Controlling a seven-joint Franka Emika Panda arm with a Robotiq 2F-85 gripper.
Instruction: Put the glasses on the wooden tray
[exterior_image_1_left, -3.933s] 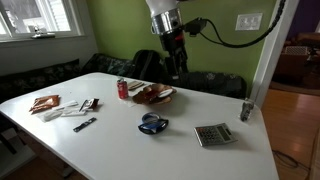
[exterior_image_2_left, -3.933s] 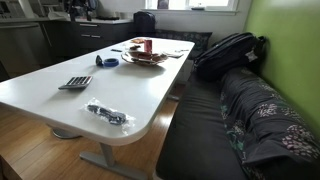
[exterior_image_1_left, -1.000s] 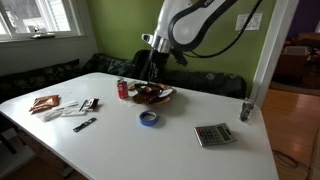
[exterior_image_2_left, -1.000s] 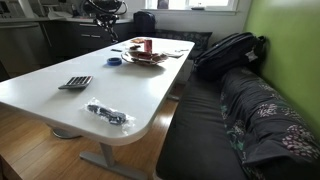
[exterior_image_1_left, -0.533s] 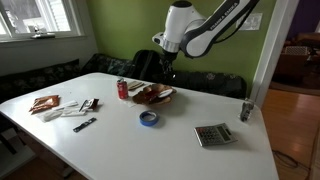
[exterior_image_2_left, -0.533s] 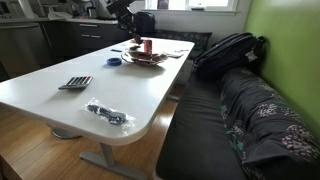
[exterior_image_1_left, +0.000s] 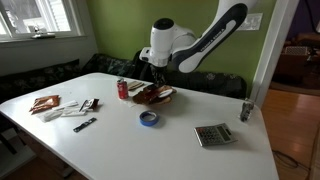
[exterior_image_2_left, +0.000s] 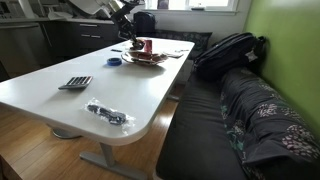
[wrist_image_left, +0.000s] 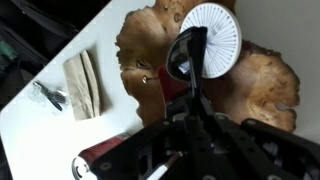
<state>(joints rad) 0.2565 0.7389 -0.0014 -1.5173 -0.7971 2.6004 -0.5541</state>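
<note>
In the wrist view my gripper (wrist_image_left: 196, 112) is shut on the glasses (wrist_image_left: 183, 58). It holds them by a thin dark arm, and one dark lens hangs out in front of the fingers. Directly beneath them lies the wooden tray (wrist_image_left: 265, 80), a reddish-brown burl dish with a white round disc (wrist_image_left: 212, 38) on it. In both exterior views the gripper (exterior_image_1_left: 155, 72) (exterior_image_2_left: 127, 30) hovers just above the tray (exterior_image_1_left: 152, 96) (exterior_image_2_left: 143, 58). The glasses are too small to make out there.
A red can (exterior_image_1_left: 123, 89) stands next to the tray. Nearer the front are a blue tape ring (exterior_image_1_left: 149, 119), a grey calculator (exterior_image_1_left: 212, 134), snack packets (exterior_image_1_left: 45, 103) and a thin black stick (exterior_image_1_left: 85, 125). A dark bagged item (exterior_image_2_left: 108, 114) lies by the table edge.
The glasses left the blue tape ring. Over the last second the arm swung in and the gripper came lower over the wooden tray, still shut on them.
</note>
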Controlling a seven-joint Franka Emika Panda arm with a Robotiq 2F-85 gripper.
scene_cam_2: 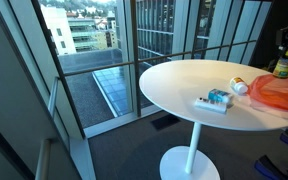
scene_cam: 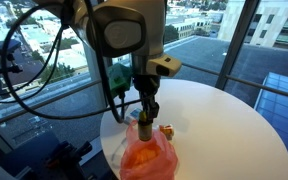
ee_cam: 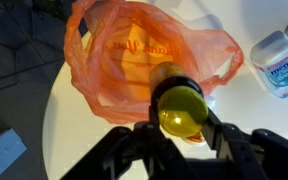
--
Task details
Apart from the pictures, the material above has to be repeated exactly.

Solution to this task
Controlling a seven-joint Franka Emika Panda arm with a Robotiq 2F-85 gripper.
Instruction: Put the glasses on the wooden tray
[exterior_image_1_left, -3.933s] 
[exterior_image_2_left, -3.933s] 
[exterior_image_1_left, -1.000s] 
[exterior_image_2_left, -1.000s] 
[exterior_image_1_left, -0.533s] 
[exterior_image_2_left, -0.533s] 
[exterior_image_1_left, +0.000s] 
[exterior_image_2_left, +0.000s] 
[wrist_image_left, +0.000s] 
<state>(joints rad) 0.2565 0.7389 -0.0014 -1.5173 -0.7971 2.6004 -0.5541</state>
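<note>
In the wrist view my gripper (wrist_image_left: 196, 112) is shut on the glasses (wrist_image_left: 183, 58). It holds them by a thin dark arm, and one dark lens hangs out in front of the fingers. Directly beneath them lies the wooden tray (wrist_image_left: 265, 80), a reddish-brown burl dish with a white round disc (wrist_image_left: 212, 38) on it. In both exterior views the gripper (exterior_image_1_left: 155, 72) (exterior_image_2_left: 127, 30) hovers just above the tray (exterior_image_1_left: 152, 96) (exterior_image_2_left: 143, 58). The glasses are too small to make out there.
A red can (exterior_image_1_left: 123, 89) stands next to the tray. Nearer the front are a blue tape ring (exterior_image_1_left: 149, 119), a grey calculator (exterior_image_1_left: 212, 134), snack packets (exterior_image_1_left: 45, 103) and a thin black stick (exterior_image_1_left: 85, 125). A dark bagged item (exterior_image_2_left: 108, 114) lies by the table edge.
The glasses left the blue tape ring. Over the last second the arm swung in and the gripper came lower over the wooden tray, still shut on them.
</note>
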Controlling a seven-joint Franka Emika Panda arm with a Robotiq 2F-85 gripper.
scene_cam_2: 
scene_cam: 
ee_cam: 

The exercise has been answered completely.